A compliant MerC implementation must define all integer types using the two's complement format. Should a number exceed it's stored width, the compiler must truncate the most significant bits, and interpret the remaining value in the storage container as the new value of the integer. For example, a compliant implementation will implement the addition of the integers -128 and -1 as a value equal to 127 in an 8-bit signed integer container, but also evaluate as -129 in a 16-bit or greater signed integer container. Likewise, with the same integer container sizes, the value of 127 + 2 must be equal to -127.

A conforming implementation must implement the following types:

long

A 64-bit integer, with values ranging from -(2⁶³) to (2⁶³ - 1)

int

A 32-bit integer, with values ranging from -(2³¹) to (2³¹ - 1)

short

A 16-bit integer, with values ranging from -(2¹⁵) to (2¹⁵ - 1)

byte

A 8-bit integer, with values ranging from -(2⁷) to (2⁷ - 1)

ulong

A 64-bit unsigned integer, with values ranging from 0 to (2⁶⁴ - 1)

uint

A 32-bit unsigned integer, with values ranging from 0 to (2³² - 1)

ushort

A 16-bit unsigned integer, with values ranging from 0 to (2¹⁶ - 1) This type is also aliased to be 'wchar'.

ubyte

A 8-bit unsigned integer, with values ranging from 0 to (2⁸ - 1) This type is aliased to also be 'char'.

2.2 Floating point types

Under MerC, a conforming implementation should represent all floating point numbers in a means compliant and compatible with IEEE 754. Deviations from this must be made explicit by each compiler, such as an extension to the language, a compiler option, or some other means to enable different behavior.

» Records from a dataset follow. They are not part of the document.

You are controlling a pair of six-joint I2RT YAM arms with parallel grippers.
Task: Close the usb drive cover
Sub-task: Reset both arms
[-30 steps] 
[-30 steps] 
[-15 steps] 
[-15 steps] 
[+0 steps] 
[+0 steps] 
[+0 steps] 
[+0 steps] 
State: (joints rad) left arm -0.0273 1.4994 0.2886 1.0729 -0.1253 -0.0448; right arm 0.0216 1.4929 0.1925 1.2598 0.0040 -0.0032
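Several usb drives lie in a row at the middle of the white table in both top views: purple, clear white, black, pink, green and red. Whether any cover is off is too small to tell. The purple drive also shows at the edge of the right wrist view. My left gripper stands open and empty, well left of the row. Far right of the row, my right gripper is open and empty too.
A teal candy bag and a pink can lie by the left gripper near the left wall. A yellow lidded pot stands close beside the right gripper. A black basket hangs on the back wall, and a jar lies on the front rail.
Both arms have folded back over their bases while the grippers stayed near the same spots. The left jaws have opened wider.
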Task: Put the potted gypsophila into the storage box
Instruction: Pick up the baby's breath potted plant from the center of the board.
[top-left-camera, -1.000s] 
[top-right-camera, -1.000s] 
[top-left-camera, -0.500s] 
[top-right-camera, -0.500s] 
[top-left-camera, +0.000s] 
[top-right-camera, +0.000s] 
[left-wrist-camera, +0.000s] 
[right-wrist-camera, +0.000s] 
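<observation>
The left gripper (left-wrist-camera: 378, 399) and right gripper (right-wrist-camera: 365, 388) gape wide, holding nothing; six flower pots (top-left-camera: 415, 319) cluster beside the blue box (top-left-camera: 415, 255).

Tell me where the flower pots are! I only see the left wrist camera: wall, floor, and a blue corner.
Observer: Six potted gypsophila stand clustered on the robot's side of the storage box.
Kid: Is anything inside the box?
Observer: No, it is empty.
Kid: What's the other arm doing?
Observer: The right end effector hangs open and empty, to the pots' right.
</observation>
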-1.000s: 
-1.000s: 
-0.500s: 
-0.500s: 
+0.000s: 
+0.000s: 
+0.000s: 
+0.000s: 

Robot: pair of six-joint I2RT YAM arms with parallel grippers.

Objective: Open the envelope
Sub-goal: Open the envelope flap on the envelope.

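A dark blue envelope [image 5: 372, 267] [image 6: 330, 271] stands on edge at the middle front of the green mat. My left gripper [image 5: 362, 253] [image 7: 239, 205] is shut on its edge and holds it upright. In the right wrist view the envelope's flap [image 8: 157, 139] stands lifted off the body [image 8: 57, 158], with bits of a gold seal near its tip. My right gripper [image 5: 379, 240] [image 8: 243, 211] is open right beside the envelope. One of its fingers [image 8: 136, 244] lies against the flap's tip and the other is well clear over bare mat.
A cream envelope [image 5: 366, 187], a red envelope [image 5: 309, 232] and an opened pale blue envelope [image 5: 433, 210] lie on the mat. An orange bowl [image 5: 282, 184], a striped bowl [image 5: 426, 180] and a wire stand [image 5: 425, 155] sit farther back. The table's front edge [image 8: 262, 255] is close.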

A conforming implementation must implement the following types:

double

A number which can represent any number with exactly 64 bits of precision. Any number which cannot be represented with that number of bits of precision are truncated, such that the value is treated as equal to another value which is the result of interpretting the first 64 bits of the number alone as a value.

float

A number which can represent any number with exactly 32 bits of precision. Any number which cannot be represented with that number of bits of precision are truncated, such that the value is treated as equal to another value which is the result of interpretting the first 32 bits of the number alone as a value.

2.3 Strings

A string is an object of arbitrary length, which can contain characters for the intended execution environment. The length of the string can be computed in linear time by searching through it sequentially until the byte '0x00' appears. No string may contain that value anywhere but at the end of it.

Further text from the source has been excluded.